Revolution is Not a Dinner Party by Ying Chang Compestine

Sunday, November 25th, 2007

Imagine George W. Bush as president (shouldn’t be too tough).

Now imagine him putting his face on giant posters everywhere you walk.

Now imagine people being pulled from their daily jobs and schoolwork to instead recite the teachings of George W. He then institutes a youth program that rewards kids for selling out their teachers, friends, and family that don’t quite agree with how life is going (or the spies just don’t like the people).

Thankfully we have a president and not Chairman Mao:

Not a Fan

The Revolutionary

  1. Revolution is Not a Dinner Party is a stellar debut by this author. Ying Chang Compestine has written cookbooks (and is the spokesperson for Nestle Maggi) and a couple of children’s books, but this is her debut in a novel. She writes most of this novel from her own childhood in China, which is scary once you’ve read the book.
  2. This novel fits perfectly in any Anne Frank/WWII unit of study, even though the Cultural Revolution in China happened after World War II. You still have youth squads (the Red Guard and the Young Pioneers) busting up people who stand in their way and disagree with the dictator.
  3. Students will relate to her mother-daughter struggle as well as her love for her dad, but the thing that kept me reading was the suspense of who was going to get dragged off next or if the main character’s family would be overheard by their next door neighbor, Comrade Li. Her dad is an awesome character who, when demoted from surgeon to janitor, still operates on his enemy’s (Comrade Li) friends after hours because he is so skilled. What’s really cool is that her dad did that in real life, too.

The Distant

  1. She sets up the peaceful life before the giant upheaval for the first 20 pages. If a student were to pick this up on their own, they might not get what life is like because it is not the US. Once the Comrade moves in, though, stuff starts heating up and I finished the book in one and a half days of not-putting-it-down.

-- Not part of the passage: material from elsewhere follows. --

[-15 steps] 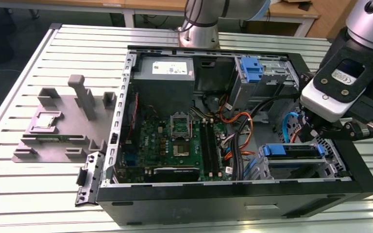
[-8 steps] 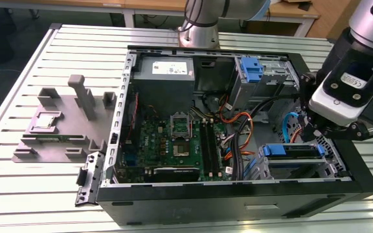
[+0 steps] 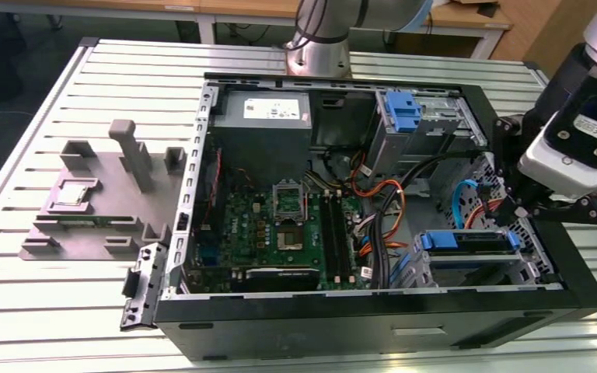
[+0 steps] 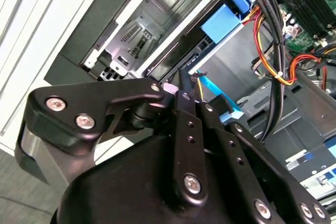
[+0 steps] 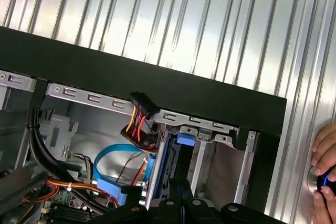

This is a very valuable book that may get overlooked because of its cover and, frankly, some prejudices that we still have about China. I am booktalking this on Monday and hopefully it stirs up some circulations because the book, society challenging and historical as it is, is worth the effort.

Your Own, Sylvia by Stephanie Hemphill

Tuesday, November 20th, 2007
a natural lyrical gift

Rarefied as Rembrandt,
a student like this appears once

Your Own, Sylvia is probably one of the most accessible biographies for students. Hemphill does a great job presenting the birth and death of Sylvia Plath.

The Beautiful

  1. There are lots of interesting details, presented in a way that is intriguing. (I never would have pictured famous poet Sylvia Plath as a guard on the high school basketball team.)
  2. Each little snippet is a poem - but a fictionalized poem by one of the people that knew her. The above quote is from Wilbury Crockett, her high school English teacher. But what’s extremely cool is that this quote uses words that Crockett actually said.
  3. The accessibility/readability of the book helps to paint a bigger picture of her life and motivations. The footnotes amidst the poems help to put events in historical context.

The Tragic

  1. Sylvia Plath ended her life violently. The book leads up to this, but does not paint it as the focal point of her life.
  2. There are no traditional paragraphs, only poems and footnotes.

Fans of Sonya Sones or Kelly Bingham will definitely enjoy this.